## Stored data
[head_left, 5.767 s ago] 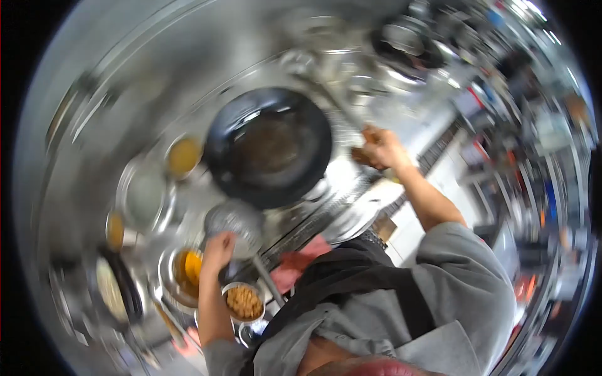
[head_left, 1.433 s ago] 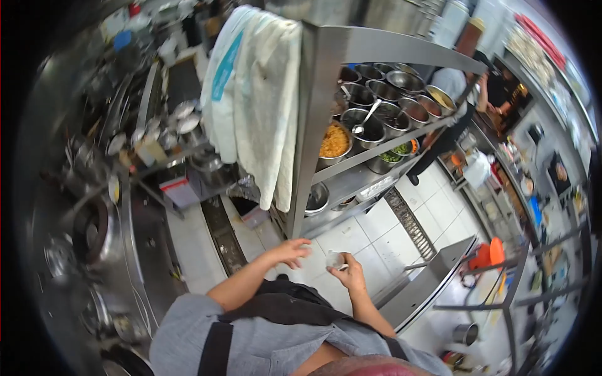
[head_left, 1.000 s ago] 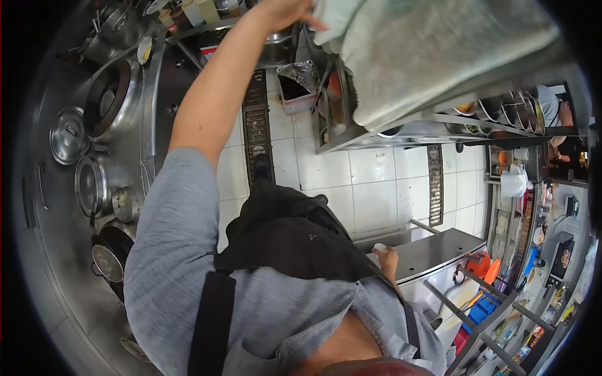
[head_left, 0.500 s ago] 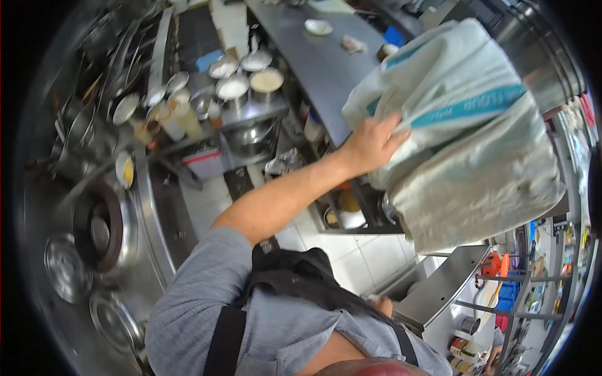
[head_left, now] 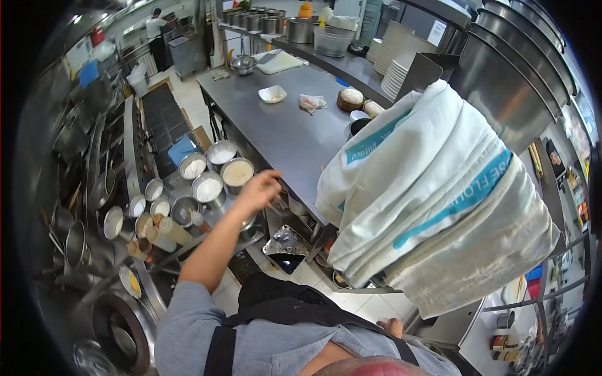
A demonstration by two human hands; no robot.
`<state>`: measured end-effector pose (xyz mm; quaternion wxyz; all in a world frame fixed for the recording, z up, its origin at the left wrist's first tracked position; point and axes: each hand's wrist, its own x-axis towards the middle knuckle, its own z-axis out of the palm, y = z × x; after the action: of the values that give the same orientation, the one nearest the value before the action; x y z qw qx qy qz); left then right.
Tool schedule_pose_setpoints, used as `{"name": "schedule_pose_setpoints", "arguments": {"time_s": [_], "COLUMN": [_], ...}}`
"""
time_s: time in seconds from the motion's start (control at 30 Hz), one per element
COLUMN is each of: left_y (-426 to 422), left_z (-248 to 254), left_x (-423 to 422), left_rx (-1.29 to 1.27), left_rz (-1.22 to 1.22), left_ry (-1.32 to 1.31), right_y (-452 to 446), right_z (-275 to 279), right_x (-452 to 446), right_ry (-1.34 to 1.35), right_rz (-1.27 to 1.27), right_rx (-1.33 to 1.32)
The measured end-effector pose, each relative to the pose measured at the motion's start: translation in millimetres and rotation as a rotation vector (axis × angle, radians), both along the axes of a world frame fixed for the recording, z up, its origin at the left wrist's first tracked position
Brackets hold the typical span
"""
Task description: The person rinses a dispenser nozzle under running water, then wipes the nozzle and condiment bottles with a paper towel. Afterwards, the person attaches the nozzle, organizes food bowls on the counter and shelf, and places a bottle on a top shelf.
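Note:
My left hand [head_left: 259,192] is raised over the left edge of the steel counter, fingers loosely bent and apart, holding nothing. Below and left of it stand round metal containers, one with a cream-coloured filling [head_left: 237,172] and one with white powder [head_left: 207,188]. A folded white flour sack [head_left: 401,182] with blue printed bands bulks large on the right, apart from my left hand. Only a small part of my right hand [head_left: 392,326] shows, low beside my apron, below the sack; most of its fingers are hidden.
The steel counter [head_left: 295,135] holds a white dish [head_left: 273,94], a crumpled cloth [head_left: 312,103] and a cutting board [head_left: 278,62]. Large nested metal pots [head_left: 511,75] stand at the right. Squeeze bottles [head_left: 174,230] crowd the left station. A co-worker [head_left: 157,37] stands far back.
My left hand has let go of the flour sack and moved left, toward the metal containers. The view has tilted up, showing more of the counter and the far kitchen.

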<state>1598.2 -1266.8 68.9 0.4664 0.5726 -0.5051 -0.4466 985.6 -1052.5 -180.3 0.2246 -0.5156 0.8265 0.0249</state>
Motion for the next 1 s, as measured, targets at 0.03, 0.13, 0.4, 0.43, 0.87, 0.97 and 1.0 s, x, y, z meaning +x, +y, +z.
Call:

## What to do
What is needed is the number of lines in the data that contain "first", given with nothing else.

## Finished exercise
2